Local Musician Spotlight: Greg Gisbert
We who love jazz will go to great lengths to hear the top talent nationally and internationally. We love to hear someone who has performed with the likes of Buddy Rich, Maria Schneider, Woody Herman, Norman Simmons, Clark Terry. Someone who is invited to play with the Vanguard Jazz Orchestra and the Lincoln Center Jazz Orchestra would be well worth the flight to New York City. Well, stay home, people! We have Greg Gisbert right here in Denver. Sure, he still travels with Maria Schneider and is a guest artist with other famous jazz musicians. But he’s here to stay (at least for the most part!)
Let’s take a look at Greg and how he reached these heights. He started playing drums with visions of Buddy Rich in his childhood dreams. At age 10, he picked up the cornet and trumpet and dreamed of playing just like Bobby Shew. At some point, someone told him that Buddy Rich hated to play ballads and would routinely give his trumpet player his brushes and leave the bandstand if a ballad was called for. Now Greg had a new dream: to be a trumpet player and for Buddy Rich to hand him his brushes one day. Hold that thought, reader. This was quite a dream.
Greg worked very hard on the trumpet all through high school and was invited into the All-American High School Jazz Band with whom he toured and recorded. He then went off to the Berklee College of Music to hone his skills. This education was interrupted by an opportunity to play trumpet with none other than his idol, Buddy Rich. He grabbed that chance, and, oh, boy, did he get his skills honed. Buddy is famous for being a tough taskmaster, and he rode nineteen-year-old Greg and regularly humiliated him on the stand for every perceived deficiency. Gisbert suffered mightily but recognized the value inherent in this torture and stuck it out. He acquired a hunger for the perfection required by Rich. One day, he had trumpet magic, and he played one of the tunes perfectly. Buddy Rich got up, gave him a big hug (and another threat)—all in front of the audience. He continued to play with this band.
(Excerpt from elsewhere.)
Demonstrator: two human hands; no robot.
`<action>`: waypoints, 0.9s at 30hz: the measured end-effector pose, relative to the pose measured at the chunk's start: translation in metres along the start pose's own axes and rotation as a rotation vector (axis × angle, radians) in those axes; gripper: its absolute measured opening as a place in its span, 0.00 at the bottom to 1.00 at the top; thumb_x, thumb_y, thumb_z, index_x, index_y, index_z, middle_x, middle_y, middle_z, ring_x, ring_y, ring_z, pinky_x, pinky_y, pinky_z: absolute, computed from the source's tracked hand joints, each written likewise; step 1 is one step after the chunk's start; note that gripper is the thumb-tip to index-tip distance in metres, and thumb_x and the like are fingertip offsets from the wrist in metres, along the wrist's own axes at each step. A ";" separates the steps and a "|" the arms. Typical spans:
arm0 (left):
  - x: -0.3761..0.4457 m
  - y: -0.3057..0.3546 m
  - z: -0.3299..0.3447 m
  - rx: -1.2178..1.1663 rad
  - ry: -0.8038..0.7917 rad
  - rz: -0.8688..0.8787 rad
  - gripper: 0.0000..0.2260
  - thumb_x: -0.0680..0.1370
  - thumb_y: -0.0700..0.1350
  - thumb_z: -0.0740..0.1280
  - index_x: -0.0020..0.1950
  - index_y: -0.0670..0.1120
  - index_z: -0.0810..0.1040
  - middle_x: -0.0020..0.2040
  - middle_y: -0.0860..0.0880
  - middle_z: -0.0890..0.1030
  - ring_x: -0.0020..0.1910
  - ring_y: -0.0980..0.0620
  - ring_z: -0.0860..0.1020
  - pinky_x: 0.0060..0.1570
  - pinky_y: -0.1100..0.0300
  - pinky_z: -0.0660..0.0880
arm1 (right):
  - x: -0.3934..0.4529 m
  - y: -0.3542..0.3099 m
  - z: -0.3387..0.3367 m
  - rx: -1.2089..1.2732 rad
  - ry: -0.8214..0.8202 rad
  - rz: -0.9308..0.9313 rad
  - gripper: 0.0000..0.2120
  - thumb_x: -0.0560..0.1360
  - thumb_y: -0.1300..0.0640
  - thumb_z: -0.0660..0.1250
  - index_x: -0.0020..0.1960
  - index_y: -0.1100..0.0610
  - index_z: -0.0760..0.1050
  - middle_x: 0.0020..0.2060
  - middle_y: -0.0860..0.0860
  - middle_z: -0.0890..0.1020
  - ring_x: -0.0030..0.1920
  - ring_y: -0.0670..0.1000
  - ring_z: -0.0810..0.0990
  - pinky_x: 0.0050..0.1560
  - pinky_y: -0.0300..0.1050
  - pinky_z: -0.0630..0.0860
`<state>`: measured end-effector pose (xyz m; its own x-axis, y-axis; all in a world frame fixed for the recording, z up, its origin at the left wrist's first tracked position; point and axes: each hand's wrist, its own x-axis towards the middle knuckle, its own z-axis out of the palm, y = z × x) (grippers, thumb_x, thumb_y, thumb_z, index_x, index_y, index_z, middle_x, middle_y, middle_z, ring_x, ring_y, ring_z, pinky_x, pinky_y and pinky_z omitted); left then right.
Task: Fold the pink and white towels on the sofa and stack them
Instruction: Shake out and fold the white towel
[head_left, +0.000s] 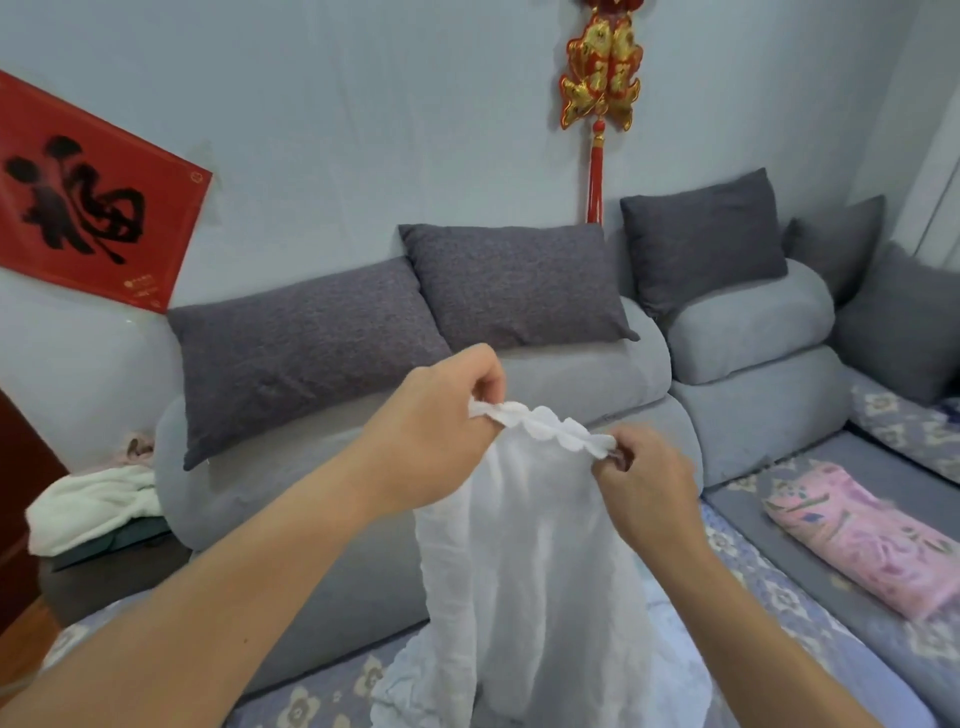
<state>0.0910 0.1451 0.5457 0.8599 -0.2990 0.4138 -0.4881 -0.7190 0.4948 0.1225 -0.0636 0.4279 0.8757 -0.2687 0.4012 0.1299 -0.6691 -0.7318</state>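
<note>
Two hands hold up your thin, crinkled white towel (524, 530): left hand (431, 431) and right hand (644, 483) each have fingers pinching its bunched, scalloped top edge, the sheer cloth hanging down to the floral seat cover (769, 587). Your folded pink towel (857, 540), fluffy and patterned, lies well apart at right on the grey sofa (597, 374).

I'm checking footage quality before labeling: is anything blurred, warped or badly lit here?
Head view: soft, even indoor light, no glare. The right hand is slightly motion-blurred; the left hand and white towel are sharper. Wide-angle warp tilts the red poster and bends the sofa.
</note>
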 end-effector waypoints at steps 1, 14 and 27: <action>0.000 0.002 -0.001 0.011 0.021 0.022 0.08 0.78 0.45 0.67 0.42 0.51 0.69 0.34 0.51 0.76 0.31 0.53 0.70 0.31 0.59 0.67 | 0.000 0.003 0.003 0.006 -0.027 0.042 0.16 0.73 0.64 0.64 0.30 0.53 0.63 0.27 0.48 0.70 0.30 0.47 0.65 0.31 0.42 0.61; 0.008 -0.031 -0.023 0.029 0.571 -0.004 0.09 0.78 0.43 0.69 0.45 0.48 0.69 0.34 0.54 0.73 0.34 0.54 0.71 0.36 0.56 0.66 | 0.025 0.060 0.021 -0.348 -0.046 0.103 0.12 0.74 0.67 0.62 0.34 0.56 0.66 0.36 0.61 0.79 0.42 0.66 0.78 0.37 0.49 0.62; 0.017 -0.162 -0.042 -0.223 0.779 -0.642 0.08 0.77 0.38 0.60 0.51 0.49 0.74 0.47 0.51 0.77 0.51 0.46 0.77 0.44 0.57 0.70 | 0.012 0.019 -0.029 0.569 -0.932 0.185 0.12 0.79 0.69 0.61 0.48 0.58 0.81 0.40 0.54 0.83 0.39 0.52 0.78 0.39 0.45 0.73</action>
<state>0.1782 0.2833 0.5043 0.6711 0.6465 0.3627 -0.0563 -0.4435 0.8945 0.1218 -0.1001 0.4348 0.8795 0.4556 -0.1375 -0.0539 -0.1917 -0.9800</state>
In time, he went on to play with Woody Herman’s band at age 21 and 22, with Gary Burton at age 23, with Toshiko Akiyoshi at age 23, the Jimmy Heath Big Band, Frank Wess Big Band, Dizzy Gillespie All Stars, and too many recognizable names to mention over his over 30-year career. During these years, he studied with others who gave him multiple kinds of lessons. From Bobby Shew, he learned how perfect being a lead trumpet in a big band and how not to get cornered into that role but to expand his improvisational gifts so he can also sit in the jazz chair. Shew encouraged him to listen to many varied players and use that knowledge not to play like them but to take what he’s heard and develop his own individual voice. From Clark Terry, he learned plenty of direct musical knowledge but also the importance of being open to others and to teach. This became a way of life for Gisbert.
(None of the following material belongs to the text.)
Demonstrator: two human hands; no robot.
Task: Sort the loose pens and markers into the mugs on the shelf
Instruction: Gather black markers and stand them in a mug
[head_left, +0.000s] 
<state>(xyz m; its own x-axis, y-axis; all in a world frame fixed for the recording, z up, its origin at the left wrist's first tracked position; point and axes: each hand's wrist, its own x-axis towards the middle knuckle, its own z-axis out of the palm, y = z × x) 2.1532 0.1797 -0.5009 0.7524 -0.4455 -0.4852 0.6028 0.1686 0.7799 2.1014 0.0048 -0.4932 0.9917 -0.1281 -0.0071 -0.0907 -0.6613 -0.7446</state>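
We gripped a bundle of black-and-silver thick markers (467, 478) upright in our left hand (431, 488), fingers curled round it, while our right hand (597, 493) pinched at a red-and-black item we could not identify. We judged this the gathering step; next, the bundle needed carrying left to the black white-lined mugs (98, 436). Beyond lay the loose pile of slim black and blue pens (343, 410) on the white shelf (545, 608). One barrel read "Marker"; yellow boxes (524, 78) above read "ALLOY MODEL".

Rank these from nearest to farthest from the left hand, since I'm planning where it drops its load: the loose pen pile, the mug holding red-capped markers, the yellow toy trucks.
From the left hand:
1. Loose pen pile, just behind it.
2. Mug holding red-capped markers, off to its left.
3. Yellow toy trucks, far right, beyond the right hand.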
He has lived in New York and played on Broadway, with numerous big bands, the Smithsonian Jazz Masterworks Orchestra, the Carnegie Hall Jazz Band, and in the Dizzy Gillespie All-Star Big Band. I should add that one day, well into his career, due to unusual circumstances, he was playing trumpet next to Buddy Rich when someone requested a ballad. Buddy handed Greg the brushes, and Greg was awestruck that his youthful dream had actually come true!
Well, here we are in 2020, with this superstar among us.
What is he up to here, now, in Colorado? His aspirations have changed since he has achieved those earlier goals. Greg gets his best satisfaction today in education. He teaches music at The University of Northern Colorado. He works with Paul Romaine and several others in Colorado Conservatory for the Jazz Arts (CCJA), a program that makes great music courses and experiences available at very reasonable prices. Most important, he wants to educate his students to the “other side of music,” which means the importance of inclusiveness, to offer to help other musicians, especially those who’ve achieved less, and to be open to giving these folks opportunities to grow. He copped to a plan to actually lead his own big band one day, one which would be the most diverse in atmosphere and players with a commitment to generational diversity. And, apropos of nothing, he’d like to have and maybe train, a rescue puppy!
To hear Greg, watch for Convergence gigs and know that he frequently plays with Denver’s other top bands.